▸ **Task objective**
Below is a block of entries; repeat exactly the lines starting at the line that contains "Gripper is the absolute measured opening" and ending at the line that contains "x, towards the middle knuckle", both included.

▸ **Supplied entries**
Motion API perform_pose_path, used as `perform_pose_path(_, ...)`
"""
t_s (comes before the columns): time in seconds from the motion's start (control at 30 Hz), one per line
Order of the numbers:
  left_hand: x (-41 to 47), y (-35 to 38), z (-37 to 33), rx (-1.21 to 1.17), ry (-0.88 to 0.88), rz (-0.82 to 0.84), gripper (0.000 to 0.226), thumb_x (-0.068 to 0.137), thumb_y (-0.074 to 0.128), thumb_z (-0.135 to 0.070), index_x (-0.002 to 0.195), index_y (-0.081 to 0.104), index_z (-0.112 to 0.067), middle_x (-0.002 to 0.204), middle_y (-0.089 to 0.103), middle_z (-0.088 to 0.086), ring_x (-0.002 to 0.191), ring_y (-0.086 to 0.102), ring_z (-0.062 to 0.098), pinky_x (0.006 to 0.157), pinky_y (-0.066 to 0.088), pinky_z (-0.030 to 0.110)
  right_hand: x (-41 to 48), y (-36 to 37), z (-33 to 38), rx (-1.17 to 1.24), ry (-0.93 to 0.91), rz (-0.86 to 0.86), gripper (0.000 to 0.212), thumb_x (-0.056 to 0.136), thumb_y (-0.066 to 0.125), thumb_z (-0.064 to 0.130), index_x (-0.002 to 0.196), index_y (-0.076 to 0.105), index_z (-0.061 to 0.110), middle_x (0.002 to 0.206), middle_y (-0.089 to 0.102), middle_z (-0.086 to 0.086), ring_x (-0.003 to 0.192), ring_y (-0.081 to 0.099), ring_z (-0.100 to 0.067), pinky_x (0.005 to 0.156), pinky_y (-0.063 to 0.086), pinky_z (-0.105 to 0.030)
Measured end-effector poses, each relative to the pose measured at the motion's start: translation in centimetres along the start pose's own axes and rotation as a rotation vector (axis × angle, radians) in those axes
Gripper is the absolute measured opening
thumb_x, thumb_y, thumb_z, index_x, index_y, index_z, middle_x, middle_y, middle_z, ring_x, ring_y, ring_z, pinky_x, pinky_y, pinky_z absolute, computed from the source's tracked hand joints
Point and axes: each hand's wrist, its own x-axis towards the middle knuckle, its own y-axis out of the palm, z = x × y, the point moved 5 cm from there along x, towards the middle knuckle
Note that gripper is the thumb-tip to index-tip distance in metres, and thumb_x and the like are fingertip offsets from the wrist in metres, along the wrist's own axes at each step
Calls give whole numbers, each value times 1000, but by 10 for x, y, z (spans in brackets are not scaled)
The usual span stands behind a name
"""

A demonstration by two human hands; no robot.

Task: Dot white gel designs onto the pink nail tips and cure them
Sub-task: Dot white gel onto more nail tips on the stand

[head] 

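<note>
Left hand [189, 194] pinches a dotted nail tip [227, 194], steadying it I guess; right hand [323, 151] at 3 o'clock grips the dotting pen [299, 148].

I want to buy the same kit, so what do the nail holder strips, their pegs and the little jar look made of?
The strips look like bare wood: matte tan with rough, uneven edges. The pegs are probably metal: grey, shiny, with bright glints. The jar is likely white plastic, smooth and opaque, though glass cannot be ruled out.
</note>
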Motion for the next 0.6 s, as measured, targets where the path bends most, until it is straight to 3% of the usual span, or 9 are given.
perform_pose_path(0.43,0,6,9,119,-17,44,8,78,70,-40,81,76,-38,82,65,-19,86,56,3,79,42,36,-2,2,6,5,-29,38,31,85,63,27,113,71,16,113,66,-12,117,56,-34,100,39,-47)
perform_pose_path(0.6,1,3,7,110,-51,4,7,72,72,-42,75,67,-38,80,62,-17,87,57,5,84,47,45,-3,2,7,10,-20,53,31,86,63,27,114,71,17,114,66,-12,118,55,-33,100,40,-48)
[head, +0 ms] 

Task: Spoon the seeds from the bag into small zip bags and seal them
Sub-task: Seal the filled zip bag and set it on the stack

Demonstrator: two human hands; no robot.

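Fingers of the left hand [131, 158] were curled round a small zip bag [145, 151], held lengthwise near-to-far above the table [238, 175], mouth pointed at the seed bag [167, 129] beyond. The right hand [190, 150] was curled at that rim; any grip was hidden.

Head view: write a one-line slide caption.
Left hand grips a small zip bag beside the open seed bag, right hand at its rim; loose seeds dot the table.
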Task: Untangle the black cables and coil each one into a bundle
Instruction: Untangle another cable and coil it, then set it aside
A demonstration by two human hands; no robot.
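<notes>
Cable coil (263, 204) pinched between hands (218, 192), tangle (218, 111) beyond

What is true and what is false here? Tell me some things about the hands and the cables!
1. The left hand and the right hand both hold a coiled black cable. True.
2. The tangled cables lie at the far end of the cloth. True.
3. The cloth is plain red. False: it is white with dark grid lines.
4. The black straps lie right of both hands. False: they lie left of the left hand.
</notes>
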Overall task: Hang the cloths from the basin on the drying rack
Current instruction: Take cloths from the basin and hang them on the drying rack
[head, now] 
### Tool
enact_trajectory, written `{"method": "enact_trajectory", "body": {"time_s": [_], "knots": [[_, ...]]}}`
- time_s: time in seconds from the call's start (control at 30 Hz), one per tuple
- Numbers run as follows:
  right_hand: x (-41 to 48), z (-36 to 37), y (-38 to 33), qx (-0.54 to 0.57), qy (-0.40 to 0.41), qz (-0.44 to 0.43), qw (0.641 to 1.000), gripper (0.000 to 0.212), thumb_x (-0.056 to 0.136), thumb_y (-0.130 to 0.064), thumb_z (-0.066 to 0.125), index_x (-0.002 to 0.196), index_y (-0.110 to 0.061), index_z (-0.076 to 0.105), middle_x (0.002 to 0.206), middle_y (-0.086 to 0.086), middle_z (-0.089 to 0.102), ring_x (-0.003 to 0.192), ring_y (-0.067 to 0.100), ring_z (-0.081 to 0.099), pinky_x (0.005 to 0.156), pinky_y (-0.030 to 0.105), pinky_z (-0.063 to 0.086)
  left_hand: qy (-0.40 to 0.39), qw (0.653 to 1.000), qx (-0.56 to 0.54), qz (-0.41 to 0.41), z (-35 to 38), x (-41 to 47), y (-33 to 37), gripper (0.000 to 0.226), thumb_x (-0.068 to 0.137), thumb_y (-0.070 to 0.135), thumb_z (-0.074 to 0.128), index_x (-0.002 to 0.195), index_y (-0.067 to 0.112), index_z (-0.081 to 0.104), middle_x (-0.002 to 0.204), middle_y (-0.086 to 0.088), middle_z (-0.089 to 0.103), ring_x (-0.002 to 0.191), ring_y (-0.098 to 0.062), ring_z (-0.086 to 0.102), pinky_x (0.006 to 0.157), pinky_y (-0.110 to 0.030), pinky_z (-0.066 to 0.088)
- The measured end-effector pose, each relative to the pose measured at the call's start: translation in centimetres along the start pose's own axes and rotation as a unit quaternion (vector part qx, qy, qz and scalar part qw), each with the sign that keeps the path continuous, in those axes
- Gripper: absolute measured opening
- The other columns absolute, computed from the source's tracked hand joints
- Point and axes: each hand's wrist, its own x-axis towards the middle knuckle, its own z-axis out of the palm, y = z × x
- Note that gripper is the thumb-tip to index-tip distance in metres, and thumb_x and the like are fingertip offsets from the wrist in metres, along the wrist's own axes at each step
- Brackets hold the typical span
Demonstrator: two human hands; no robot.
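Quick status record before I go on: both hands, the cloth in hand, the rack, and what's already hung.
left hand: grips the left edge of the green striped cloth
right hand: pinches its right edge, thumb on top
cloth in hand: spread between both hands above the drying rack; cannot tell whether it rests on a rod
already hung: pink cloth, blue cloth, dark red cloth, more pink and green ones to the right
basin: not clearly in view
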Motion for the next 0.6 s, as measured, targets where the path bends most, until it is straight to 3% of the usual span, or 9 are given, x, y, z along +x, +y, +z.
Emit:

▸ **Answer space**
Gripper is the absolute measured opening
thumb_x, thumb_y, thumb_z, index_x, index_y, index_z, middle_x, middle_y, middle_z, ring_x, ring_y, ring_z, pinky_x, pinky_y, pinky_z absolute, computed from the source's tracked hand joints
Point and axes: each hand's wrist, its own x-axis towards the middle knuckle, its own y-axis out of the palm, z = x × y, the point moved 5 cm from there along x, towards the middle knuckle

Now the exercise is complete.